Rayonier Inc. (“Rayonier”) reported second quarter net income attributable to Rayonier of $1.7 million, or $0.01 per share, on revenues of $195.6 million. This compares to net income attributable to Rayonier of $18.8 million, or $0.14 per share, on revenues of $184.8 million in the prior year quarter. The second quarter results included costs related to the merger with Pope Resources1 of $13.5 million. Excluding these merger-related costs, pro forma net income2 was $15.2 million, or $0.11 per share, versus $18.8 million, or $0.14 per share, in the prior year period.

Second quarter operating income was $11.7 million versus $31.4 million in the prior year period. The current quarter operating income included costs related to the merger with Pope Resources1 of $13.5 million and operating loss attributable to noncontrolling interest in Timber Funds of $2.0 million. Excluding these items, current quarter pro forma operating income2 was $27.2 million. Second quarter Adjusted EBITDA2 was $78.6 million versus $60.6 million in the prior year period.
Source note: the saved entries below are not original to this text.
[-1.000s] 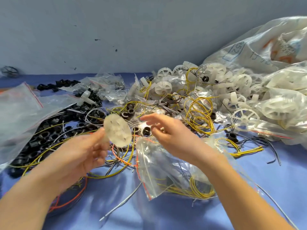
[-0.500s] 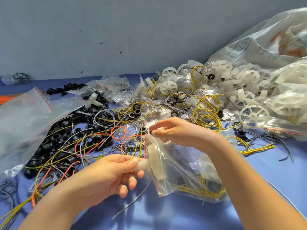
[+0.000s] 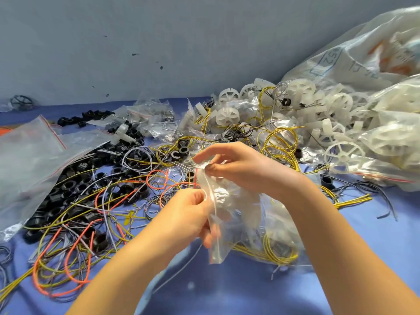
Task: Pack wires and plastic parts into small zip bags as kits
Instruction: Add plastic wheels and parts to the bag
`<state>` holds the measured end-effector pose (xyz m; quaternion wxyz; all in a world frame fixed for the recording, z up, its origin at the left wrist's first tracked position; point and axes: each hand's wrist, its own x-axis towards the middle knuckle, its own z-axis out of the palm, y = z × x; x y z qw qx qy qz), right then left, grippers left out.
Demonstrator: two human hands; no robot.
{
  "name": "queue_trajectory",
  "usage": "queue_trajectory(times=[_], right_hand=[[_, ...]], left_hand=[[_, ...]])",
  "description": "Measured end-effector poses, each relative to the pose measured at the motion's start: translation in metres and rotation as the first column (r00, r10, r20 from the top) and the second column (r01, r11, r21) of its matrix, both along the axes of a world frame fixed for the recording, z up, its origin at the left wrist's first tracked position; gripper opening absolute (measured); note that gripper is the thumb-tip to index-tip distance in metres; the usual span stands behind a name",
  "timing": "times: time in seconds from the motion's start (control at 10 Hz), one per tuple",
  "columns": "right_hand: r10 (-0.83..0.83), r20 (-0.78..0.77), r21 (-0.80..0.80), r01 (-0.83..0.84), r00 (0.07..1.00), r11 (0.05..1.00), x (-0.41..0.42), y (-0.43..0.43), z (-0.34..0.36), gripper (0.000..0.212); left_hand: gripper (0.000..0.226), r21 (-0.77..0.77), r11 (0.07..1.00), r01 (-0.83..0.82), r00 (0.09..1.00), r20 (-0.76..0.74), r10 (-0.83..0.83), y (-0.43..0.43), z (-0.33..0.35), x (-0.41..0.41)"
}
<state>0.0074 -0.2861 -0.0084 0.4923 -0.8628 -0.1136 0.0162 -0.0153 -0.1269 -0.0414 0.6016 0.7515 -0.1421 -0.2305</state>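
Note:
A small clear zip bag [image 3: 229, 214] with a red strip hangs between my hands above the blue table. My right hand [image 3: 241, 167] pinches the bag's top corner at the zip edge. My left hand [image 3: 191, 214] grips the bag's left edge lower down, its fingers curled against the plastic. A white plastic part shows dimly inside the bag. Loose yellow, orange and grey wires [image 3: 97, 201] lie tangled to the left. White plastic wheels [image 3: 343, 153] are heaped at the right.
Black plastic rings [image 3: 72, 185] spread at the left, beside a large clear bag [image 3: 29, 160]. Filled zip bags with yellow wire [image 3: 279, 244] lie under my right forearm. Big sacks of white parts [image 3: 375, 64] fill the right. A grey wall stands behind.
My left hand has pushed the white wheel into the bag and now grips the bag's edge. My right hand keeps pinching the bag's top, lifted slightly.

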Motion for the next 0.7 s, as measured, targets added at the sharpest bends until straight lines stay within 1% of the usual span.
queue_trajectory(times=[0.1, 0.2, 0.3, 0.4, 0.5, 0.6, 0.7], right_hand=[[-0.038, 0.061, -0.019, 0.039, 0.997, 0.999, -0.004, -0.002, 0.005, 0.026], [-0.052, 0.134, -0.070, 0.062, 0.990, 0.996, -0.009, -0.004, 0.009, 0.025], [-0.066, 0.197, -0.054, 0.078, 0.978, 0.996, -0.013, -0.001, 0.010, 0.026], [-0.087, 0.255, -0.062, 0.106, 0.963, 0.992, -0.016, 0.001, 0.012, 0.025], [-0.147, 0.293, 0.009, 0.151, 0.945, 0.988, -0.017, -0.005, 0.015, 0.028], [-0.275, 0.367, 0.157, 0.232, 0.889, 0.960, -0.018, -0.015, 0.022, 0.029], [-0.438, 0.416, 0.319, 0.323, 0.797, 0.891, -0.022, -0.030, 0.031, 0.026]], left_hand=[[0.024, 0.052, 0.998, -0.017, 1.000, 0.017, 0.016, -0.008, -0.006, 0.004], [0.020, 0.135, 0.990, -0.033, 0.994, 0.104, 0.019, -0.016, -0.009, 0.008], [0.010, 0.135, 0.991, -0.023, 0.972, 0.236, -0.010, -0.028, -0.008, 0.005], [0.015, 0.151, 0.986, -0.067, 0.957, 0.290, 0.020, -0.044, 0.003, -0.004], [0.026, 0.083, 0.993, -0.088, 0.965, 0.253, 0.065, -0.051, 0.016, -0.007], [0.036, -0.110, 0.991, -0.074, 0.985, 0.150, 0.090, -0.044, 0.031, -0.005], [0.064, 0.097, 0.994, 0.051, 0.891, 0.445, -0.089, -0.019, 0.038, 0.003]])
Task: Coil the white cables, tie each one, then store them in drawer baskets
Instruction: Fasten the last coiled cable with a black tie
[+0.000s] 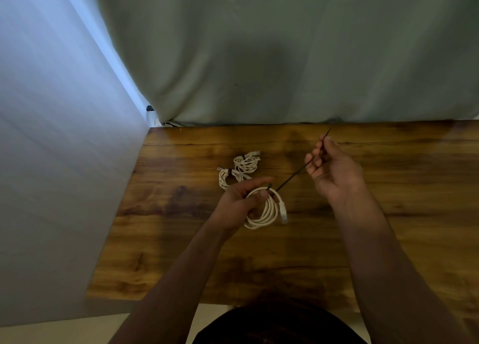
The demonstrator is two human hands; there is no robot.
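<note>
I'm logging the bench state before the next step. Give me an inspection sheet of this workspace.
Surface: wooden table, glossy grain.
Job's things: far tied coil and near tied coil lie side by side; drawer baskets, nothing seen.
Clutter: nothing seen.
Grips: left hand holds the untied coil; right hand pinches the black tie.
Cables: all three white and coiled; the tie slants from the untied coil up to the right hand.
Surroundings: grey-green curtain behind, pale panel at left.
</note>
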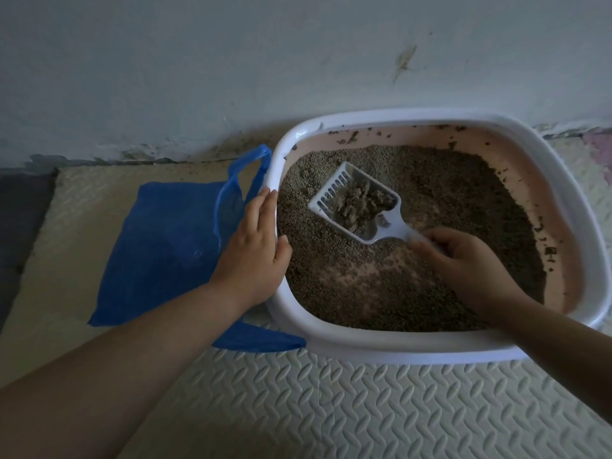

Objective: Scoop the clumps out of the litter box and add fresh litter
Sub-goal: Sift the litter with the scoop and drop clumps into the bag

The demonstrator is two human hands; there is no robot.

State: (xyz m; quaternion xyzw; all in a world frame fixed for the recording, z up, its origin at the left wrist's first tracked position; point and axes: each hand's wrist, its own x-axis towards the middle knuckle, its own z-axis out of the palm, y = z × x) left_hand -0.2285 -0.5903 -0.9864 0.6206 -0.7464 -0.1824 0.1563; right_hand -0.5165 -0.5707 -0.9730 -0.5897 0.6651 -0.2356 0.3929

Year-to-date cash provided by operating activities was $82.6 million versus $117.0 million in the prior year period. Cash available for distribution (“CAD”)2 of $79.7 million decreased $15.3 million versus the prior year period primarily due to lower Adjusted EBITDA2 ($13.9 million), higher cash interest paid ($1.7 million) and higher cash taxes paid ($0.4 million), partially offset by lower capital expenditures ($0.7 million).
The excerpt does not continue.